* Exercise: Could the data below be copied out in full, word for word?

* Given material:
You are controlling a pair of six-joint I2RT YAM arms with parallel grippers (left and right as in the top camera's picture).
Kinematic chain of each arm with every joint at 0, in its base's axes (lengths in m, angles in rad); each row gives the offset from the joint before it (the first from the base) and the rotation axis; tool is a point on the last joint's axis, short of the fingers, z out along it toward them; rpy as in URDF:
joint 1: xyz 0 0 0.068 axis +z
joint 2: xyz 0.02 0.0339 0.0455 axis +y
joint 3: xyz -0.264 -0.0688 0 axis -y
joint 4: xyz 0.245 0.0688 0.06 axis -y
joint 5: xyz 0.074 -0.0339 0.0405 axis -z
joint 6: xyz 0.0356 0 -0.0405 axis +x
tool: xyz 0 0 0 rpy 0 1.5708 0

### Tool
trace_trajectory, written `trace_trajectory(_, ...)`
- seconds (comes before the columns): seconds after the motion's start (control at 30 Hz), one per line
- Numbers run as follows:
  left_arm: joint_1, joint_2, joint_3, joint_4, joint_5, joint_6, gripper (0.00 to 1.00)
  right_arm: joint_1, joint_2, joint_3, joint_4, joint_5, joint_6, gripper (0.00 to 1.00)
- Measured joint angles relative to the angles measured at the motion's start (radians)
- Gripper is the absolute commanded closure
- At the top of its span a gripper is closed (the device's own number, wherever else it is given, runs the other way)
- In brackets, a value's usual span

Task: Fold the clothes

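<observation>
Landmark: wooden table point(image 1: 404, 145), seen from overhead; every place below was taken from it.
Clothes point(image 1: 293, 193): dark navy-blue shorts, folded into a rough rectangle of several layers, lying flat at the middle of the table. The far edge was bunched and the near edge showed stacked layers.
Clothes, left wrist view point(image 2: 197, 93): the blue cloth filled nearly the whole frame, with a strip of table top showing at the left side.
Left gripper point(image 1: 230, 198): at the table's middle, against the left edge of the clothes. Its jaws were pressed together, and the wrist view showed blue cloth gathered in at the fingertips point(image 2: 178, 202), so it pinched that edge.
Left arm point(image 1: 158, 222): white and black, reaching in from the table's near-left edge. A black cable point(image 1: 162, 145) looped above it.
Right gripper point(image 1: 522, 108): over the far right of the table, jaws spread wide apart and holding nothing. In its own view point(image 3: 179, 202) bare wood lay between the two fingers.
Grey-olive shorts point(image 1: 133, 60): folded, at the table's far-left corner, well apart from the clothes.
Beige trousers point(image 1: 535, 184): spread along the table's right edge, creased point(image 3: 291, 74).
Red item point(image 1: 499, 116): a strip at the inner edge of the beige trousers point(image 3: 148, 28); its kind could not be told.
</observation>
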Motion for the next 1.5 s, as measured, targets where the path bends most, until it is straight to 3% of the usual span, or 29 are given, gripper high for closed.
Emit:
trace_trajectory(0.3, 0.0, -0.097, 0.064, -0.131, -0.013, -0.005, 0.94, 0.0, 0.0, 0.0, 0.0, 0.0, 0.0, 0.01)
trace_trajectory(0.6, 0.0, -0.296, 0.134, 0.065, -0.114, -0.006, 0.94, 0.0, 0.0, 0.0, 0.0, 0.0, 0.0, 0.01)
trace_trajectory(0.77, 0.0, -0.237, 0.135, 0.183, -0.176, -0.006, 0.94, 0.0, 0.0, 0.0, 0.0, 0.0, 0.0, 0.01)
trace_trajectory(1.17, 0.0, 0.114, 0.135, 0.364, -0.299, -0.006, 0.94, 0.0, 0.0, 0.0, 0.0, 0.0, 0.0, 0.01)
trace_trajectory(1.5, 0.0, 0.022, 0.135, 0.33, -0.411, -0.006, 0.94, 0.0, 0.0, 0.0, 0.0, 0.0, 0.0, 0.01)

* Response area:
You are controlling a pair of six-joint I2RT YAM arms with parallel grippers (left and right as in the top camera's picture).
Kinematic chain of each arm with every joint at 0, in its base's axes (lengths in m, angles in rad); each row gives the offset from the joint before it (the first from the base) and the rotation axis; tool is a point on the last joint's axis, short of the fingers, z out along it toward them; rpy as in URDF:
joint 1: xyz 0 0 0.068 axis +z
joint 2: xyz 0.02 0.0339 0.0455 axis +y
joint 3: xyz -0.264 -0.0688 0 axis -y
joint 4: xyz 0.245 0.0688 0.06 axis -y
joint 5: xyz 0.074 -0.0339 0.0405 axis -z
joint 6: xyz 0.0356 0 -0.0405 axis +x
tool: xyz 0 0 0 rpy 0 1.5708 0

### Tool
trace_trajectory, written `trace_trajectory(_, ...)`
- seconds (comes before the columns): seconds after the motion's start (control at 30 Hz), one per line
- Numbers run as follows:
  left_arm: joint_1, joint_2, joint_3, joint_4, joint_5, joint_6, gripper (0.00 to 1.00)
  right_arm: joint_1, joint_2, joint_3, joint_4, joint_5, joint_6, gripper (0.00 to 1.00)
- Measured joint angles relative to the angles measured at the motion's start (radians)
- Gripper is the absolute commanded closure
- At the top of its span a gripper is closed (the device's own number, wherever else it is given, runs the other way)
- In brackets, a value's usual span

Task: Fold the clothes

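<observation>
Landmark: wooden table point(image 1: 404, 145), seen from overhead; every place below was taken from it.
Clothes point(image 1: 293, 193): dark navy-blue shorts, folded into a rough rectangle of several layers, lying flat at the middle of the table. The far edge was bunched and the near edge showed stacked layers.
Clothes, left wrist view point(image 2: 197, 93): the blue cloth filled nearly the whole frame, with a strip of table top showing at the left side.
Left gripper point(image 1: 230, 198): at the table's middle, against the left edge of the clothes. Its jaws were pressed together, and the wrist view showed blue cloth gathered in at the fingertips point(image 2: 178, 202), so it pinched that edge.
Left arm point(image 1: 158, 222): white and black, reaching in from the table's near-left edge. A black cable point(image 1: 162, 145) looped above it.
Right gripper point(image 1: 522, 108): over the far right of the table, jaws spread wide apart and holding nothing. In its own view point(image 3: 179, 202) bare wood lay between the two fingers.
Grey-olive shorts point(image 1: 133, 60): folded, at the table's far-left corner, well apart from the clothes.
Beige trousers point(image 1: 535, 184): spread along the table's right edge, creased point(image 3: 291, 74).
Red item point(image 1: 499, 116): a strip at the inner edge of the beige trousers point(image 3: 148, 28); its kind could not be told.
</observation>
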Motion for the next 1.5 s, as measured, targets where the path bends most, until it is straight to 3% of the usual span, or 29 are given, gripper high for closed.
Emit:
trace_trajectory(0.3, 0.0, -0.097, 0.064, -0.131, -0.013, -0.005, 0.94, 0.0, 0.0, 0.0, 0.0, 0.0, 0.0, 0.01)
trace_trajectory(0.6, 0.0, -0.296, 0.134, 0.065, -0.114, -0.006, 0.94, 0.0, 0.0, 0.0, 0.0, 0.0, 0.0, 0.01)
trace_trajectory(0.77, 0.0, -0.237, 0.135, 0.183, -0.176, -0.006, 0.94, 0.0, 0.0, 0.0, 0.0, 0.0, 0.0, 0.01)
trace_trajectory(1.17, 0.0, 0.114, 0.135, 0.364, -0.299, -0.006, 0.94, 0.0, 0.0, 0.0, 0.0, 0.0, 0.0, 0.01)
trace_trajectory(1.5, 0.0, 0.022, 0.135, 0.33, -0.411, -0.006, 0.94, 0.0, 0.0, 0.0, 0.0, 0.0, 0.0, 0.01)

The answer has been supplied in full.